Cornelis Ingatkan Ormas untuk Taat Aturan

KEADILAN – Anggota Komisi II DPR RI Fraksi PDI Perjuangan Daerah Pemilihan Kalimantan Barat 1 Drs. Cornelis, MH melaksanakan kunjungan kerja dalam masa reses anggota DPR RI masa persidangan III tahun sidang 2020-2021 ke daerah pemilihan Kalimantan Barat I.

Kunjungan kerja dalam masa reses masa persidangan III tahun sidang 2020-2021 ke dapilnya di pemilihan Kalimantan Barat I, Cornelis bertatap muka dengan seluruh Organisasi Masyarakat (Ormas) di wilayah Kabupaten Landak baru-baru ini.

Dalam pertemuan dengan sejumlah Ormas disana, Cornelis menyampaikan bahwa fungsi dari organisasi menghimpun masyarakat, jika organisasi itu membahayakan keselamatan NKRI dan masyarakat Indonesia, pemerintah dapat membubarkannya.

“Organisasi adalah tempat kita untuk belajar atau mendidik sebagai kader pemimpin kedepanya dan yang terpenting organisasi masyarakat dapat merobah pola pikir masyakat. Namun, jika organisasi itu membahayakan NKRI pemerintah dapat membubarkannya, maka dari itu berorganisasi haruslah teroganisir,” terang Cornelis.

Peraih suara ke dua terbanyak DPR RI dari seluruh Indonesia ini menyampikan dengan berorganisasi dapat belajar, bagaimana cara untuk memenej sebuah organisasi, tentu berdasarkan aturan yang ada. Dan aturan-aturan ini harus dilihat, sebagaimana aturan organisasi kemasyarakatan yang tertuang pada Undang-Undang Republik Indonesia Nomor 16 Tahun 2017 Tentang Penetapan Peraturan Pemerintah Pengganti Undang-Undang Nomor 2 Tahun 2017 Tentang Perubahan Atas Undang-Undang Nomor 17 Tahun 2013 Tentang Organisasi Kemasyarakatan Menjadi Undang-Undang.

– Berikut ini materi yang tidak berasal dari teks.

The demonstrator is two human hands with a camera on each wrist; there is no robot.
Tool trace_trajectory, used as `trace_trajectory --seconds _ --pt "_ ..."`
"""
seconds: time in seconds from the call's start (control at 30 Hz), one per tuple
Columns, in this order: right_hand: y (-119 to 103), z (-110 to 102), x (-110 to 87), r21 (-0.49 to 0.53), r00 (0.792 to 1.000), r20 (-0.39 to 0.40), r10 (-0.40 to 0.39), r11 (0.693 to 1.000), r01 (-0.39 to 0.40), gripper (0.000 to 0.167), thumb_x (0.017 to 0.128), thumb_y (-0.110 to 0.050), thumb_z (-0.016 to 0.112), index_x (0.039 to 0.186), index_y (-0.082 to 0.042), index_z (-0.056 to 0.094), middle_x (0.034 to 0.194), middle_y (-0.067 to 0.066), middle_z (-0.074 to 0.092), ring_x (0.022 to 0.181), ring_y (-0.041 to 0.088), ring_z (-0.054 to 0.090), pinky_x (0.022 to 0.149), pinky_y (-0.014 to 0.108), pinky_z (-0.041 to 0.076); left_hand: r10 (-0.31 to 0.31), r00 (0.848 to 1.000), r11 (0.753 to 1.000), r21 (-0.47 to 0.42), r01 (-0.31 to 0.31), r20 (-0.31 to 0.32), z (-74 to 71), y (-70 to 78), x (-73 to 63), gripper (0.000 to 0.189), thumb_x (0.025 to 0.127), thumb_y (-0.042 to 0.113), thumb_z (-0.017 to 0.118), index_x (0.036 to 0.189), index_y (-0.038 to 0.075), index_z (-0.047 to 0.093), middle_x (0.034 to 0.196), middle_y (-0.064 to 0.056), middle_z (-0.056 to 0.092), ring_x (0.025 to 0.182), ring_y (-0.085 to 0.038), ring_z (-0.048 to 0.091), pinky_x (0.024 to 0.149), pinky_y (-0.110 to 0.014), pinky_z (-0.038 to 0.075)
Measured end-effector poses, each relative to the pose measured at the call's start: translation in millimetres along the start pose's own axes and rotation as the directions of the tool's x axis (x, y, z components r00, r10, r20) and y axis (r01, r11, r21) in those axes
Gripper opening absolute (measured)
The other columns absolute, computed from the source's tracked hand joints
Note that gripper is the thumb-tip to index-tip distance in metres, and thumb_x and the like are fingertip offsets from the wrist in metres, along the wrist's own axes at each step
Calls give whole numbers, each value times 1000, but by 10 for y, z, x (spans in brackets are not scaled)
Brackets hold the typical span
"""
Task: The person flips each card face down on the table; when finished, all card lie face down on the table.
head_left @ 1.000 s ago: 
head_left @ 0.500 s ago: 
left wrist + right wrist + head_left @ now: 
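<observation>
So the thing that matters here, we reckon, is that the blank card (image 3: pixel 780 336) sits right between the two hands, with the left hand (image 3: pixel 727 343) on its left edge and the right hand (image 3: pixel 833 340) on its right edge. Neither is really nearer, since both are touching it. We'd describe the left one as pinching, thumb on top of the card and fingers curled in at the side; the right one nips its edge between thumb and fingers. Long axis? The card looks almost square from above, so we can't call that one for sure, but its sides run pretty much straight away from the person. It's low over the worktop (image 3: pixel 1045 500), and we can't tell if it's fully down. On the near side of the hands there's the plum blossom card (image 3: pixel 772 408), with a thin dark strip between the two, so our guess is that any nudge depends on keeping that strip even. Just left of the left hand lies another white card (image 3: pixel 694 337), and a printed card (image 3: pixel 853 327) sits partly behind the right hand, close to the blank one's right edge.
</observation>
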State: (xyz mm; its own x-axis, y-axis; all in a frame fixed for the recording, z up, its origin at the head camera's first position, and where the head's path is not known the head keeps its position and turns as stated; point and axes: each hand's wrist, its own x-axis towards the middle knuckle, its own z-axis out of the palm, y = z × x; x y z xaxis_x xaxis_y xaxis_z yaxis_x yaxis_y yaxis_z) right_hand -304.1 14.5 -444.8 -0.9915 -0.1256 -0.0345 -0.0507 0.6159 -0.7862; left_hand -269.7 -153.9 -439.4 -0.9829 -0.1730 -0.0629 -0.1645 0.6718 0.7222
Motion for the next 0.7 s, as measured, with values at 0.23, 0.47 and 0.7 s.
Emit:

”Dalam Perppu Nomor 2 Tahun 2017 tentang Perubahan atas Undang-Undang Nomor 17 tahun 2013 tentang Organisasi Kemasyarakatan ditegaskan, bahwa Organisasi Kemasyarakatan yang selanjutnya disebut Ormas adalah organisasi yang didirikan dan dibentuk oleh masyarakat secara sukarela berdasarkan kesamaan aspirasi, kehendak, kebutuhan, kepentingan, kegiatan, dan tujuan untuk berpartisipasi dalam pembangunan demi tercapainya tujuan Negara Kesaturan Republik Indonesia (NKRI) yang berdasarkan Pancasila dan Undang-Undang Dasar Negara Republik Indonesia Tahun 1945,” tukas Cornelis.

Tidak lupa Presiden Majelis Adat Dayak Nasional (MADN) ini mengingatkan para pemimpin Ormas yang ada di Kabupaten Landak dan Kalimantan Barat harus mampu melakukan upaya negoisasi, musyawarah dan prosedural dalam setiap perseteruan ataupun konflik.

“Saya Mengingatkan Kepada para pemimpin Ormas harus mampu meloby, negoisasi, bermusyawarah dan prosedural. Selain itu, berjuang harus berdasarkan prosedur dan Undang-Undang yang ada, dan yang terpenting pemimpin organisasi harus mampu memanajemen organisasi yang dipimpinya dan mampu merubah pola pikir masyarakat untuk menjadi cerdas dan pintar,” tegas Cornelis.

Ia menjelaskan bahwa selama dirinya mengurus masyarakat selama 49 tahun, yang menjadi persoalan dasar itu adalah pola pikir masyarakat yang masih berpikir dengan pola yang lama.

“Pengalaman saya selama 49 tahun ini mengurus masyarakat, yang menjadi persoalan adalah pola pikir masyarakat itu sendiri,” terangnya.

Gubernur Kalbar 2008 – 2012 dan 2012 – 2018 ini menjelaskan bahwa masa lalu kita lebih susah untuk menjalani hidup dari pada sekarang yang serba bisa kita lakukan, tetapi sekarang ini, dalam menghadapi tantangan yang lebih berat, maka harus bersaing ketat, harus meningkatkan kemampuan, kepintaran dan kecerdasan sehingga berjuang dengan cerdas bukan dengan otot.

“Tetapi saat ini banyak yang melakukan tindakan dengan otot, seharusnya kita mampu meloby, negoisasi, bermusyawarah dan prosedural demi sesuatu yang lebih baik,” pungkas Cornelis.